La société de masse, 2013, peinture acrylique sur toile, 130x162cm
Comment appeler ce grand
mythe nouveau de l’humanité planétaire interactive à la conquête d’elle-même dans
le cybermonde du web planétaire ? Nous le nommerons l’hyperhumanité. Hyper parce
qu’il se constitue par multiplication des liens numériques, les
hyperliens ; hyper aussi pour souligner l’émergence d’une conscience augmentée en
temps réel de cette masse réseautée d’êtres humains en quête de son unité par-delà
les distances géographiques s’abolissent aujourd’hui dans le respect de sa
diversité culturelle et linguistique.
Nous avons entrepris de
tisser des hyperliens de plus en plus serrés sur la toile numérique qui
recouvre peu à peu toute la Terre. Sur ce vaste réseau technologique, que
relient les fibres optiques, les satellites, les serveurs, les routeurs, les
modems, les ondes courtes et les terminaux, fixes et mobiles, nous nous sommes
mis à communiquer en temps réel, en tous sens, sans cesse et avec tous. La
société de la communication planétaire interactive s’est répandue comme l’eau,
comme une crue nourricière sur les vastes solitudes et les déserts
d’incompréhension de la Terre. La société de l'information est née. Elle nous
enthousiasme légitimement. Elle fait circuler sur ses larges bandes et à haute
vitesse des milliards de données, de pages web, de fichiers de tous ordres,
d’images et de messages interpersonnels vocaux, ou textuels, touchant à toutes
nos activités humaines publiques, professionnelles et privées.
Et quelles que soient les
fractures, les divergences, les luttes persistantes, voire exacerbées, qu’on
observe dans le web, nous ne pouvons en nier pour autant la dynamique
intégratrice, encore plus puissante. Nous voyons apparaître une société de masse numérique, planétaire,
qui oscille entre le fantasme d’elle-même et son incarnation réelle. Et nous
aimons ce corps lumineux irradié, euphorisant, maternel.
Ces liens hyperactifs
renvoient à une nouvelle solidarité, une sorte de gigantesque corps social
virtuel, une humanité numérique à laquelle nous aspirons tous à nous lier,
comme en témoigne le succès spectaculaire des médias sociaux. Nous y
multiplions les amis, nous recherchons cette chaleur humaine qui nait des
clavardages et du web interactif. Nous développons avec ce corpus numérique des
relations intenses, qu’elles soient utilitaires ou émotives.
Cette
nouvelle réalité est certes technologique, mais elle devient organique par les
comportements humains qu’elle induit. Imaginairement nous hypostasions les
réseaux numériques, qui ne sont qu’une technologie extensive, et leur
attribuons une réalité supérieure à nous et au codage binaire qui les fonde,
sous la forme d’un être réel auquel nous donnons des attributs susceptibles de
répondre à nos désirs, à nos besoins, et de compenser nos manques et nos
frustrations d’ici-bas. Nous sommes socialement enclins à ce type de fantasme,
puisque c’est ce que nous faisons déjà depuis des millénaires en imaginant un
dieu qui existerait réellement, puisqu’il nous rassemble dans son Eglise.

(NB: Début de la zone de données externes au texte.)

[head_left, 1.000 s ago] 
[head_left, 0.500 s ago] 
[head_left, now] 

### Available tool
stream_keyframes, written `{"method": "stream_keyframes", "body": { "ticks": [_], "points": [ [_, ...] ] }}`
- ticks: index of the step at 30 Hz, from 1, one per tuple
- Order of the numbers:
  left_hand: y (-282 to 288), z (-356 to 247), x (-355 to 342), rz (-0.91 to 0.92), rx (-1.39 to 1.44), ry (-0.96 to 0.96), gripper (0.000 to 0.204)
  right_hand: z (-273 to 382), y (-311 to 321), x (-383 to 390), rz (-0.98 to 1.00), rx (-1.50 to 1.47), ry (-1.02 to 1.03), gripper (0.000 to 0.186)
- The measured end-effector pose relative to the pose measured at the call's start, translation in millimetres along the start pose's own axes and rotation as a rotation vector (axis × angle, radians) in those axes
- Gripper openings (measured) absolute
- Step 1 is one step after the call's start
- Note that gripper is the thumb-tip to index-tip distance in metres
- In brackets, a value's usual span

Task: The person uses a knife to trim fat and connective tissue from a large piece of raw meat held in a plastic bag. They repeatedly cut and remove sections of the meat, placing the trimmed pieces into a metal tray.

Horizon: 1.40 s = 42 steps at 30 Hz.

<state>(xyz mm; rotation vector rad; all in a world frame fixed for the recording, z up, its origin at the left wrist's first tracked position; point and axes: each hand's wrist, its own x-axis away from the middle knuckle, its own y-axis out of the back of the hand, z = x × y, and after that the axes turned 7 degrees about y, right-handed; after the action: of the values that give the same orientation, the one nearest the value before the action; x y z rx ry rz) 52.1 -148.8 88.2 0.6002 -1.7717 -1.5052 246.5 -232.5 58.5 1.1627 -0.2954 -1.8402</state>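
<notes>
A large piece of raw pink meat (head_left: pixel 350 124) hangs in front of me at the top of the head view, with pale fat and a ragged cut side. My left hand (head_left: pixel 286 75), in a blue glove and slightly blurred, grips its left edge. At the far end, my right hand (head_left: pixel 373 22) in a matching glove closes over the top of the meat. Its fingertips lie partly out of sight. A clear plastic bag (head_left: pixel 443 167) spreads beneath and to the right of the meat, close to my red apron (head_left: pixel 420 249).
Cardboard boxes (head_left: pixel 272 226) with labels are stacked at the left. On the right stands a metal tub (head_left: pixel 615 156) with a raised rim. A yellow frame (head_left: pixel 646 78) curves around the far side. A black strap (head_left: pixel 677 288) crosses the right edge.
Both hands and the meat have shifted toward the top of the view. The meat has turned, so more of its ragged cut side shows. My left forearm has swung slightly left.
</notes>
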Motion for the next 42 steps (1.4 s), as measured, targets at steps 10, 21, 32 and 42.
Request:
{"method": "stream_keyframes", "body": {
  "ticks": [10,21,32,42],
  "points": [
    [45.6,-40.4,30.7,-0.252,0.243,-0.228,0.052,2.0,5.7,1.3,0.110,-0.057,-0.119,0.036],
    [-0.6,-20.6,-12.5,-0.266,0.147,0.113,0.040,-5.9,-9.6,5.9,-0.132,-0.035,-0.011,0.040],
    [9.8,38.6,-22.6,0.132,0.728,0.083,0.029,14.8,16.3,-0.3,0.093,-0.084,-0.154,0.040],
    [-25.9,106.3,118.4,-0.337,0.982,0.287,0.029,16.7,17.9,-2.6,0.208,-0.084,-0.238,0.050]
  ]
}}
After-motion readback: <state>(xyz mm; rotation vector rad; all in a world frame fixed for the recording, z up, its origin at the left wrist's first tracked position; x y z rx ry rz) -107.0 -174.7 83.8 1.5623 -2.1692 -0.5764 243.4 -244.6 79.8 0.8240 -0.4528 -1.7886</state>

Ce concept de conscience augmentée, que je propose avec insistance depuis quelques années, et qui me paraît plus important pour notre avenir que le concept de réalité augmentée, parce qu'il est le fondement de l'éthique planétaire de l'hyperhumanité, il est manifestement moins populaire parce qu'il parle de cette accumulation de liens humains qui le fondent et non d'innovation technologique susceptible de rentabilité commerciale, mais il est la résultante historiquement la plus importante de la révolution numérique dans laquelle nous sommes engagés. Espérons qu'il prendra sa place bientôt dans le vocabulaire du XXIe siècle.